▶ Prompt
Below is a listing. Copy each line of it that holds the word "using".

▶ Input material
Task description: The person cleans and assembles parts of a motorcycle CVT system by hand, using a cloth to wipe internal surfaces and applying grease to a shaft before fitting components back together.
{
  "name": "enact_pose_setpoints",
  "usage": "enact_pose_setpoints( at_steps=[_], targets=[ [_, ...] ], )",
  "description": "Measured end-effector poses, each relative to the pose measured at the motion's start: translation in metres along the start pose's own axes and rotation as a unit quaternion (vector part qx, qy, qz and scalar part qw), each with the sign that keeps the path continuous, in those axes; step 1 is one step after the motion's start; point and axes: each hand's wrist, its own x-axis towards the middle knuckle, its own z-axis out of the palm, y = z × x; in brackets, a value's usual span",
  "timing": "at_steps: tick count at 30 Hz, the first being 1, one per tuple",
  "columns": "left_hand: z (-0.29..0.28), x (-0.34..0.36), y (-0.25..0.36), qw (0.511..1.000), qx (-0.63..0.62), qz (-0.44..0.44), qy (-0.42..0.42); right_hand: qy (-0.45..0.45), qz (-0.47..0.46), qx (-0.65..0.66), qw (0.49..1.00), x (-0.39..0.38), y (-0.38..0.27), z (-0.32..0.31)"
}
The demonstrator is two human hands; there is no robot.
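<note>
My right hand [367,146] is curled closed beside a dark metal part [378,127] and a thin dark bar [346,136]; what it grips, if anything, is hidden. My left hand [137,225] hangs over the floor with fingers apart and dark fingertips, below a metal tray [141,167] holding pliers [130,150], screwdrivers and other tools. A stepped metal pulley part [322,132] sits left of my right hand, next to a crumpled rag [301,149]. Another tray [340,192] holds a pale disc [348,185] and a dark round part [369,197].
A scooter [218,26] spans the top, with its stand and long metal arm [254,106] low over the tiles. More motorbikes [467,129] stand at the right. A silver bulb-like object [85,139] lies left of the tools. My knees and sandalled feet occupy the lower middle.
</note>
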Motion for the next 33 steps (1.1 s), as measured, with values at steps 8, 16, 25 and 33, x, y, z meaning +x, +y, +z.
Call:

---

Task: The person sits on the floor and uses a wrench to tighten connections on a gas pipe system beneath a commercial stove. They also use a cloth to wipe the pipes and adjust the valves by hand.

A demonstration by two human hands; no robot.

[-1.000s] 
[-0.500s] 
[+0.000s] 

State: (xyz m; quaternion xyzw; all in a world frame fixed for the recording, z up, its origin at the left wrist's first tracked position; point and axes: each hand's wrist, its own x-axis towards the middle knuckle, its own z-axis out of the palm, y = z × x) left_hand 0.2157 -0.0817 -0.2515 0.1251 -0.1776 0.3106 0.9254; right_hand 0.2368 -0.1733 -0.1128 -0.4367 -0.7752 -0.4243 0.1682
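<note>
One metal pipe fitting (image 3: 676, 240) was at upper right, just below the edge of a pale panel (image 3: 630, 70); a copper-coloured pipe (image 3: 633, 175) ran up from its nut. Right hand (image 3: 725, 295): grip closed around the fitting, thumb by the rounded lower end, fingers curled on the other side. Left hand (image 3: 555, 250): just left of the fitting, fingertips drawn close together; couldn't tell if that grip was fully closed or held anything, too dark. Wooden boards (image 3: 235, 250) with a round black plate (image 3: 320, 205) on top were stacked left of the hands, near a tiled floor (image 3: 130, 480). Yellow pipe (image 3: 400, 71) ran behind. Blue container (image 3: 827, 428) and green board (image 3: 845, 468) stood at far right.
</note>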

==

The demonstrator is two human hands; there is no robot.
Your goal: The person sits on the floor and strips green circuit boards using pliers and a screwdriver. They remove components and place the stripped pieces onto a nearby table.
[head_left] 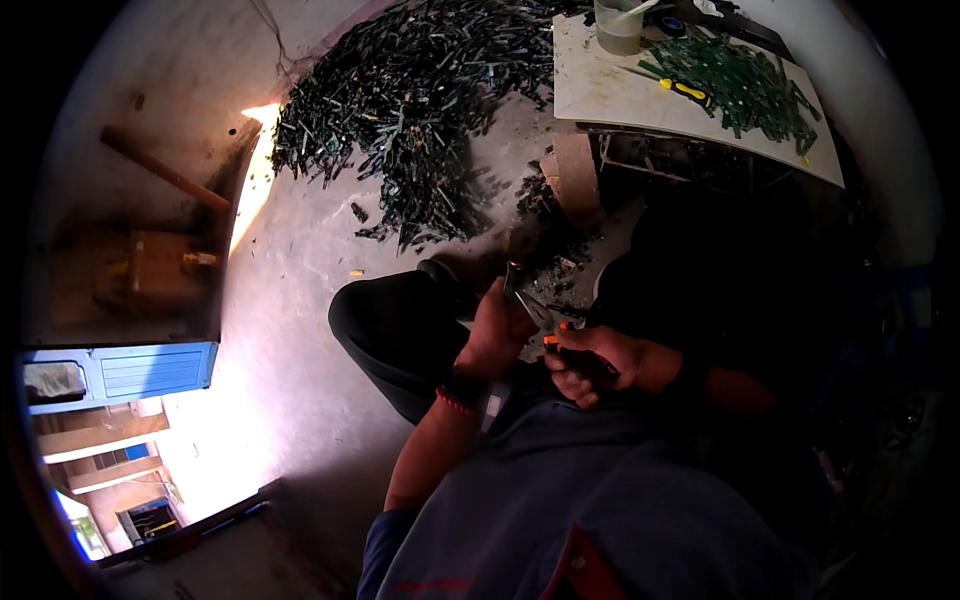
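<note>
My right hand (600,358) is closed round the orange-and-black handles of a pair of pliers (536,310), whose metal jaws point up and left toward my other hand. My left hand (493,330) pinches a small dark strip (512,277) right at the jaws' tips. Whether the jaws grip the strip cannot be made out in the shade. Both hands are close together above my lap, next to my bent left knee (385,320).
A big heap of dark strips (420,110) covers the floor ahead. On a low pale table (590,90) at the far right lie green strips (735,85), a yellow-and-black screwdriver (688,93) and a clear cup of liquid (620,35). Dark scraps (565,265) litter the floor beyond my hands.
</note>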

▶ Answer to the exercise
Task description: The person cleans and assembles parts of a motorcycle CVT system by hand, using a cloth to wipe internal surfaces and applying grease to a shaft before fitting components back together.
Your goal: The person sits on the floor and strips green circuit boards using pliers and a screwdriver. They remove components and place the stripped pieces onto a nearby table.

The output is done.